Знал, наверно, потому, что любил читать газеты — взрослые, не только «Пионерскую правду».

А что Сережки! Про Сережки в газетах не писали. И бабушке в Сережки ему писем писать не приходилось.

Летом бабушка, верно, иногда гостила у них в Москве, а порой и зимой, к рождеству, а точнее — к Новому году, приезжала!

— Думаешь, из-за березкиных сережек? — продолжала Елка. — Вот и нет, хотя и много у нас берез вокруг. Просто помещик у нас тут жил один, в нашей школе, только до революции это было. Так, говорят, чудаковатый… Всех детей своих Сережками называл. А у него одни мальчишки и нарождались. Шесть детей, и все мальчишки! Вот и повелось — Сережки!.. Так папа мне объяснял. И мама. Вот!

— Интересно! — не выдержал Ленька, в самом деле пораженный неожиданным открытием.

Но подумал о другом. «Папа», «мама». Это смешно! Елке тринадцать лет, не маленькая уже, а говорит, как маленькая. Ленька никогда бы так не мог сказать: «мама», «папа». Ну, уж лучше: «мам», «пап»… Или «мать», «отец», когда говоришь о родителях с ребятами.

И все же почему она, приземистая, коренастая, не похожая ни на елку, ни на палку (уж скорей Ленька был в ее глазах палкой), зовется Елкой, не понял.

Ленька был почти на голову выше Елки. Но оказалось, что это ничего не значит. Он робел перед ней, краснел, как перед старшей. Куда делась московская самоуверенность? Наверно, потому, что она болтала без умолку? И спорила? И знала больше него? А ведь была одноклассница и, уж если говорить о возрасте, на два месяца моложе Леньки.

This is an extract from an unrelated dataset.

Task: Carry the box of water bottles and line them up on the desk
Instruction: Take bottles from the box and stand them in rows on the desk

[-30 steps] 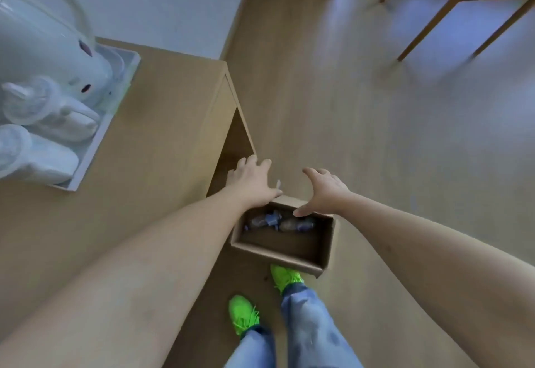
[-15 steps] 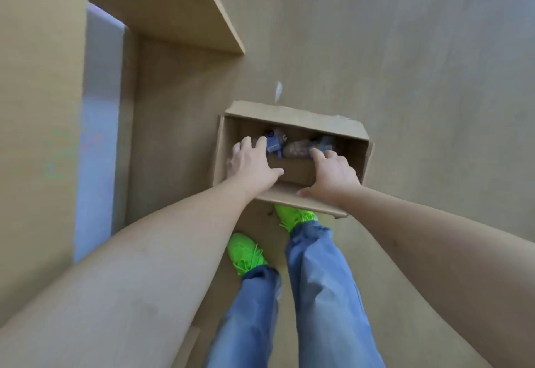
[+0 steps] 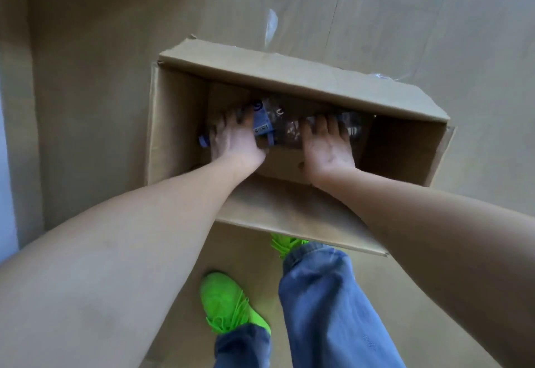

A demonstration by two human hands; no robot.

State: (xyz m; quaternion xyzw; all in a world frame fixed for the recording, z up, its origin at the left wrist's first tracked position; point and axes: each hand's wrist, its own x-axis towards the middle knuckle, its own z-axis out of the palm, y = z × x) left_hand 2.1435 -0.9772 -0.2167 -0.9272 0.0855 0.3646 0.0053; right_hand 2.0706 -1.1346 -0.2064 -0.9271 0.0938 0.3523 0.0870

— А, Елка? — Она улыбнулась, и ее длинные выгоревшие ресницы зашевелились, как мохнатые гусеницы. — Мама когда-то так назвала. Она русская у меня… Так и повелось — Елка! Все привыкли…

— Почему русская? — не понял Ленька. — А какая же еще?

— Папа у меня эстонец. Только обрусевший, — пояснила Елка. — Хочешь, Анкой зови или Аней. Так тоже можно. Только на самом деле меня Эндой зовут, через «э» оборотное. Это по-русски значит «своя»… Вот!

Леньке казалось, что она обыкновенная деревенская девчонка. Ходит босиком. Лицо с веснушками. Выгоревшие волосы и куцые косы. Даже глаза круглые, большие и, сразу видно, не голубые, не серые, не карие, а выгоревшие, бледные. И полинявшее платьице выше колен, не такое, какие носили городские девчонки. И вдруг… папа — эстонец. Энда — «своя».

— Значит, ты иностранка? — Ленька вовсе удивился.

Живых иностранцев ему видеть не случалось. Если не считать испанцев, да и то детей, которые приходили к ним в школу на пионерский сбор. Их было много в ту пору в Москве. Но испанцы почти не понимали по-русски, а Ленька, как и все ребята, понимал из их слов лишь одно: «Но пасаран! — Они не пройдут!» Это про фашистов, конечно…

— Какая же я иностранка, когда я языка эстонского не знаю и в Эстонии не была! — сказала Елка. — Знаю «тере», и все! «Здравствуйте», значит. Вот…

Елка, Елочка, Анка, Энда, «своя»… Всех этих премудростей Ленька сразу уразуметь не мог. В тринадцать лет да рядом с такой девчонкой — сложно.

— Я буду лучше звать тебя просто Елкой, — пробормотал он. — Ладно?

— А мне-то что! — весело сказала она. — Как удобнее, так и зови. — И тут же добавила: — В кино пойдешь со мной? «Семеро смелых». В клубе вечером крутят…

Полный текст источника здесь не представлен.